Quote the listing in full, exactly as given, minus any pictures.
INFORMATION SHOWN: Begin
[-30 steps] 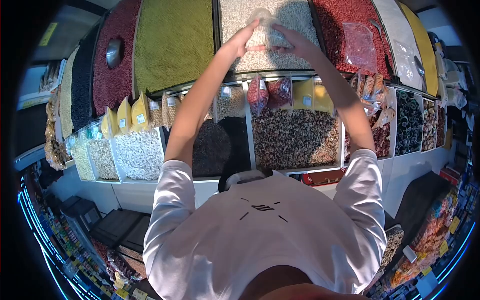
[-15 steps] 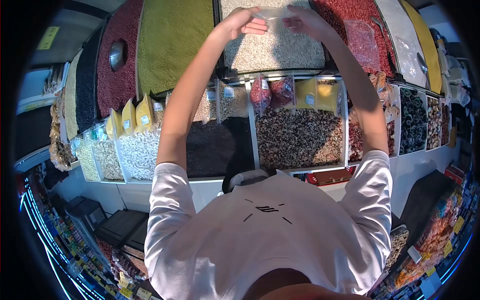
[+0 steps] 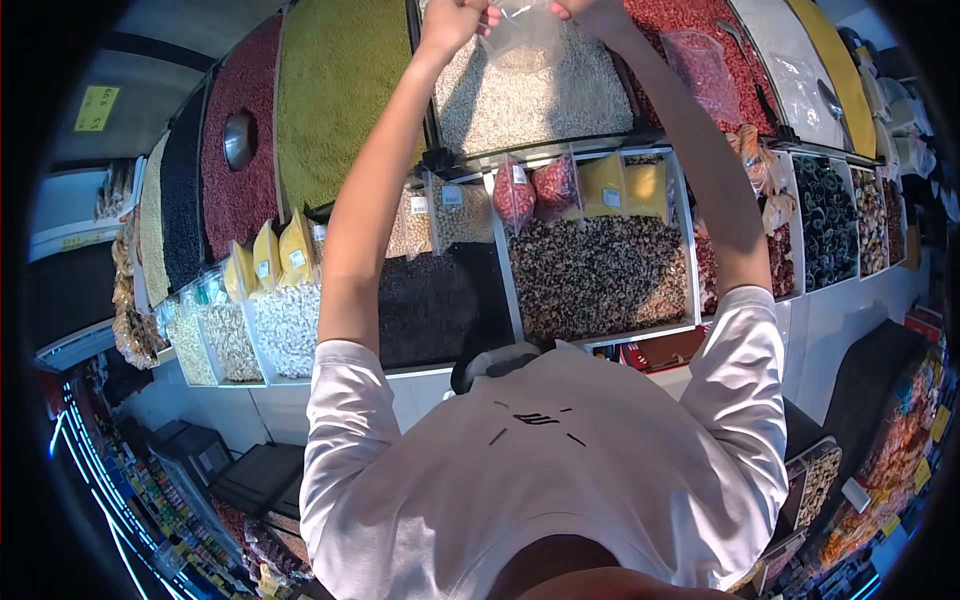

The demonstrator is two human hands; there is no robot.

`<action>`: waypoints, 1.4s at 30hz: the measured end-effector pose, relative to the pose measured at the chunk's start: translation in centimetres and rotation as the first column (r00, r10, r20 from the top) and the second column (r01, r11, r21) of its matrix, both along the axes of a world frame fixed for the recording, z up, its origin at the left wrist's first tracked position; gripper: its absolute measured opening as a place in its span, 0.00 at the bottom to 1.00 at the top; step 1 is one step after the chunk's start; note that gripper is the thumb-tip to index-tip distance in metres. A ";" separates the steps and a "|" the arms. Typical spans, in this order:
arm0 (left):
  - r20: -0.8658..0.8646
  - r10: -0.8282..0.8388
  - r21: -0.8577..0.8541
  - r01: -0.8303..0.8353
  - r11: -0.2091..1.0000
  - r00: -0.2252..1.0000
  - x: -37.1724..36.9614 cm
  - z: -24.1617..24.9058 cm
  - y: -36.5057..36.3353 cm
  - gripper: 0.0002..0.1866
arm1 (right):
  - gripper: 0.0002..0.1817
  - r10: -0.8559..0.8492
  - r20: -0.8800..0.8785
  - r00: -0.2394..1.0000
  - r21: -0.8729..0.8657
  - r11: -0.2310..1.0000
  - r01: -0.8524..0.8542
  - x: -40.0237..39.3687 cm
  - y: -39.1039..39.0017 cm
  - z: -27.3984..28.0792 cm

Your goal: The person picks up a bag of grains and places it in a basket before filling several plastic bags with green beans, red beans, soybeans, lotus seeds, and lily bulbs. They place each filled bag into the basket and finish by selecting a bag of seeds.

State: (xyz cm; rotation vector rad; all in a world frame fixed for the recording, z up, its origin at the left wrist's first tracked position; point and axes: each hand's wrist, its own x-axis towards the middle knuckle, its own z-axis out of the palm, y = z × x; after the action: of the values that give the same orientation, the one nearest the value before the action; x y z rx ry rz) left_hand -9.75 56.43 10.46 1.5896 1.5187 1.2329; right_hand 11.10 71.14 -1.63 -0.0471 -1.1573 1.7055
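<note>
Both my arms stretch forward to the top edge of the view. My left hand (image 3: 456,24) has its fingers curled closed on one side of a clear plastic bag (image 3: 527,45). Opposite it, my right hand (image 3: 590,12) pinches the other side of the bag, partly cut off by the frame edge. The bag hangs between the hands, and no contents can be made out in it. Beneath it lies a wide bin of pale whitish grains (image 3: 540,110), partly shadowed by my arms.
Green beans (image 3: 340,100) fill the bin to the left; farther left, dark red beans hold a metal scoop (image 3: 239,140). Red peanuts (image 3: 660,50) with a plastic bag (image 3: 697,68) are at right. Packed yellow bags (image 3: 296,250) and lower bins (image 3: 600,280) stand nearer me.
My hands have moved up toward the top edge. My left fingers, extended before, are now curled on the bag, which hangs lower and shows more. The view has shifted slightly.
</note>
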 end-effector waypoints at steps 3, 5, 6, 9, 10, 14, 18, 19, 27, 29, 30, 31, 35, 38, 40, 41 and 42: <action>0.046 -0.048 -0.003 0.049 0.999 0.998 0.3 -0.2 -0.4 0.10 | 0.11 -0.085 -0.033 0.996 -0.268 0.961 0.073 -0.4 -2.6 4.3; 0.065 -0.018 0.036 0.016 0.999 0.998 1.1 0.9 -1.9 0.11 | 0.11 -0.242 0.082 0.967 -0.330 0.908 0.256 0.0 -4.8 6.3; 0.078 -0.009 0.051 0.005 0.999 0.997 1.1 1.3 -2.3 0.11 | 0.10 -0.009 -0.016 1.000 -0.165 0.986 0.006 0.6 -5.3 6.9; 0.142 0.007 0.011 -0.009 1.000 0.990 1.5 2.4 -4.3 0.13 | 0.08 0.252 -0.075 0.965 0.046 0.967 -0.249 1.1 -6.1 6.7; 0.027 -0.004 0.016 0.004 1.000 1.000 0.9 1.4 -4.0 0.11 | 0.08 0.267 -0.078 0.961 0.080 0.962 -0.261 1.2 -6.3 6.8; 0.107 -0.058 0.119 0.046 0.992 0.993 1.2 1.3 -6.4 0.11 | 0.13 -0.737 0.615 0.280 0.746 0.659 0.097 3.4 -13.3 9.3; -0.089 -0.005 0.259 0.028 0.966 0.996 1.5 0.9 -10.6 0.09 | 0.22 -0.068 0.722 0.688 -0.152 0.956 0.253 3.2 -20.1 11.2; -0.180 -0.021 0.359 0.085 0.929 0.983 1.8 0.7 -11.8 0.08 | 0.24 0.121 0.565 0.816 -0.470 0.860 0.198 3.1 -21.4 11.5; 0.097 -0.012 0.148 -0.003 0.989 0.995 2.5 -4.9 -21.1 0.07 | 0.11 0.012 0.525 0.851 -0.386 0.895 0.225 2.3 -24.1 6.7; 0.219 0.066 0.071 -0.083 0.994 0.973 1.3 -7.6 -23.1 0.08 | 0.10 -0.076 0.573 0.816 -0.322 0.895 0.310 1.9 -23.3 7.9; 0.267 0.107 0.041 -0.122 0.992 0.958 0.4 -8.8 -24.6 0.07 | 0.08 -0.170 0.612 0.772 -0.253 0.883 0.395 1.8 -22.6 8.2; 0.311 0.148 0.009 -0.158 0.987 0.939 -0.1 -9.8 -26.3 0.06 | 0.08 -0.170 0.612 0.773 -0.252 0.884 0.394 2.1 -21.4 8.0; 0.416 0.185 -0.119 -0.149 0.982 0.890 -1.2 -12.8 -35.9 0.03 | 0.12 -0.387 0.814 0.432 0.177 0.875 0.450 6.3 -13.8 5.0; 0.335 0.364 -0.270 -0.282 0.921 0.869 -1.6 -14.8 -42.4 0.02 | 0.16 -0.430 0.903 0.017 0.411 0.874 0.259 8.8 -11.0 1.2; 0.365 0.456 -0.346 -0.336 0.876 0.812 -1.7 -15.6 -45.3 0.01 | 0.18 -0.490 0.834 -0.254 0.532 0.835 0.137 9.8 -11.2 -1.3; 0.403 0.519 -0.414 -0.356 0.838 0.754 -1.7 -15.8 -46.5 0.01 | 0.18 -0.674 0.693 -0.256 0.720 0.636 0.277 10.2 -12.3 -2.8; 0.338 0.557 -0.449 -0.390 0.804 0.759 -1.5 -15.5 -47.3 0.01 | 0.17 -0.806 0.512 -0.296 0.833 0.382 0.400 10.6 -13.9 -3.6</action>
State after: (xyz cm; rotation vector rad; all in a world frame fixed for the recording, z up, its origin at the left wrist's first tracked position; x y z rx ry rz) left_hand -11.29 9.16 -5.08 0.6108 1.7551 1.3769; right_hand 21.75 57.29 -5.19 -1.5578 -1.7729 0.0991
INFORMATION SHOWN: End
● **WRITTEN SOLUTION**
[-30 steps] 
[-15 steps] 
[+0 steps] 

The demonstrator is two human hands; there is no robot.

`<action>`: waypoints, 1.4s at 30hz: the measured end-effector pose, relative to the pose measured at the chunk's start: translation in centimetres and rotation as the first column (r00, r10, r20 from the top) and the second column (r01, r11, r21) of its matrix, both along the axes of a world frame fixed for the recording, z up, its origin at the left wrist's first tracked position; gripper: its absolute measured opening as a place in its span, 0.00 at the bottom to 1.00 at the top; step 1 is one step after the chunk's start; note that gripper is the thumb-tip to index-tip distance in metres. A ";" separates the steps and a "|" the arms. Typical spans, in this order:
arm0 (left):
  - r20: -0.8658..0.8646
  - r10: -0.8282..0.8388
  - r21: -0.8577..0.8541
  - r01: -0.8303..0.8353
  - r11: -0.2091..1.0000
  - r00: -0.2252..1.0000
  - x: -37.1724..36.9614 cm
  - z: -24.1617..24.9058 cm
  - y: -36.5057..36.3353 cm
  - gripper: 0.0002..0.1866
arm1 (right):
  - gripper: 0.0002..0.1817
  - r10: -0.8559..0.8492
  - r20: -0.8800..0.8785
  - r00: -0.2394..1.0000
  - r21: -0.8729..0.8657
  - r11: -0.2310..1.0000
  - r01: -0.8524..0.8542
  - x: -40.0237..39.3687 cm
  - y: -39.1039..39.0017 cm
  - z: -27.3984..28.0792 cm

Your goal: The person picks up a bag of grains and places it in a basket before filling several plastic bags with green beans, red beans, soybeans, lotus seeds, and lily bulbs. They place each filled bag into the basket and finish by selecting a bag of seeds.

State: (xyz cm; rotation vector rad; all in a world frame fixed for the recording, z up, its origin at the left wrist's first tracked position; point and axes: each hand's wrist, its own x-axis towards the middle knuckle, its own z-axis out of the palm, y = z × x; after the action: of the values that give the same orientation, the one nearest the value before the action; x y z rx ry rz) left_hand -9.75 56.43 10.46 1.5896 1.5187 1.2329; right_hand 11.10 71.14 -1.63 -0.0471 -1.1573 1.7055
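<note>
Both my arms stretch forward to the top edge of the view. My left hand (image 3: 456,24) has its fingers curled closed on one side of a clear plastic bag (image 3: 527,45). Opposite it, my right hand (image 3: 590,12) pinches the other side of the bag, partly cut off by the frame edge. The bag hangs between the hands, and no contents can be made out in it. Beneath it lies a wide bin of pale whitish grains (image 3: 540,110), partly shadowed by my arms.
Green beans (image 3: 340,100) fill the bin to the left; farther left, dark red beans hold a metal scoop (image 3: 239,140). Red peanuts (image 3: 660,50) with a plastic bag (image 3: 697,68) are at right. Packed yellow bags (image 3: 296,250) and lower bins (image 3: 600,280) stand nearer me.
My hands have moved up toward the top edge. My left fingers, extended before, are now curled on the bag, which hangs lower and shows more. The view has shifted slightly.
</note>
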 end-effector waypoints at steps 3, 5, 6, 9, 10, 14, 18, 19, 27, 29, 30, 31, 35, 38, 40, 41 and 42: <action>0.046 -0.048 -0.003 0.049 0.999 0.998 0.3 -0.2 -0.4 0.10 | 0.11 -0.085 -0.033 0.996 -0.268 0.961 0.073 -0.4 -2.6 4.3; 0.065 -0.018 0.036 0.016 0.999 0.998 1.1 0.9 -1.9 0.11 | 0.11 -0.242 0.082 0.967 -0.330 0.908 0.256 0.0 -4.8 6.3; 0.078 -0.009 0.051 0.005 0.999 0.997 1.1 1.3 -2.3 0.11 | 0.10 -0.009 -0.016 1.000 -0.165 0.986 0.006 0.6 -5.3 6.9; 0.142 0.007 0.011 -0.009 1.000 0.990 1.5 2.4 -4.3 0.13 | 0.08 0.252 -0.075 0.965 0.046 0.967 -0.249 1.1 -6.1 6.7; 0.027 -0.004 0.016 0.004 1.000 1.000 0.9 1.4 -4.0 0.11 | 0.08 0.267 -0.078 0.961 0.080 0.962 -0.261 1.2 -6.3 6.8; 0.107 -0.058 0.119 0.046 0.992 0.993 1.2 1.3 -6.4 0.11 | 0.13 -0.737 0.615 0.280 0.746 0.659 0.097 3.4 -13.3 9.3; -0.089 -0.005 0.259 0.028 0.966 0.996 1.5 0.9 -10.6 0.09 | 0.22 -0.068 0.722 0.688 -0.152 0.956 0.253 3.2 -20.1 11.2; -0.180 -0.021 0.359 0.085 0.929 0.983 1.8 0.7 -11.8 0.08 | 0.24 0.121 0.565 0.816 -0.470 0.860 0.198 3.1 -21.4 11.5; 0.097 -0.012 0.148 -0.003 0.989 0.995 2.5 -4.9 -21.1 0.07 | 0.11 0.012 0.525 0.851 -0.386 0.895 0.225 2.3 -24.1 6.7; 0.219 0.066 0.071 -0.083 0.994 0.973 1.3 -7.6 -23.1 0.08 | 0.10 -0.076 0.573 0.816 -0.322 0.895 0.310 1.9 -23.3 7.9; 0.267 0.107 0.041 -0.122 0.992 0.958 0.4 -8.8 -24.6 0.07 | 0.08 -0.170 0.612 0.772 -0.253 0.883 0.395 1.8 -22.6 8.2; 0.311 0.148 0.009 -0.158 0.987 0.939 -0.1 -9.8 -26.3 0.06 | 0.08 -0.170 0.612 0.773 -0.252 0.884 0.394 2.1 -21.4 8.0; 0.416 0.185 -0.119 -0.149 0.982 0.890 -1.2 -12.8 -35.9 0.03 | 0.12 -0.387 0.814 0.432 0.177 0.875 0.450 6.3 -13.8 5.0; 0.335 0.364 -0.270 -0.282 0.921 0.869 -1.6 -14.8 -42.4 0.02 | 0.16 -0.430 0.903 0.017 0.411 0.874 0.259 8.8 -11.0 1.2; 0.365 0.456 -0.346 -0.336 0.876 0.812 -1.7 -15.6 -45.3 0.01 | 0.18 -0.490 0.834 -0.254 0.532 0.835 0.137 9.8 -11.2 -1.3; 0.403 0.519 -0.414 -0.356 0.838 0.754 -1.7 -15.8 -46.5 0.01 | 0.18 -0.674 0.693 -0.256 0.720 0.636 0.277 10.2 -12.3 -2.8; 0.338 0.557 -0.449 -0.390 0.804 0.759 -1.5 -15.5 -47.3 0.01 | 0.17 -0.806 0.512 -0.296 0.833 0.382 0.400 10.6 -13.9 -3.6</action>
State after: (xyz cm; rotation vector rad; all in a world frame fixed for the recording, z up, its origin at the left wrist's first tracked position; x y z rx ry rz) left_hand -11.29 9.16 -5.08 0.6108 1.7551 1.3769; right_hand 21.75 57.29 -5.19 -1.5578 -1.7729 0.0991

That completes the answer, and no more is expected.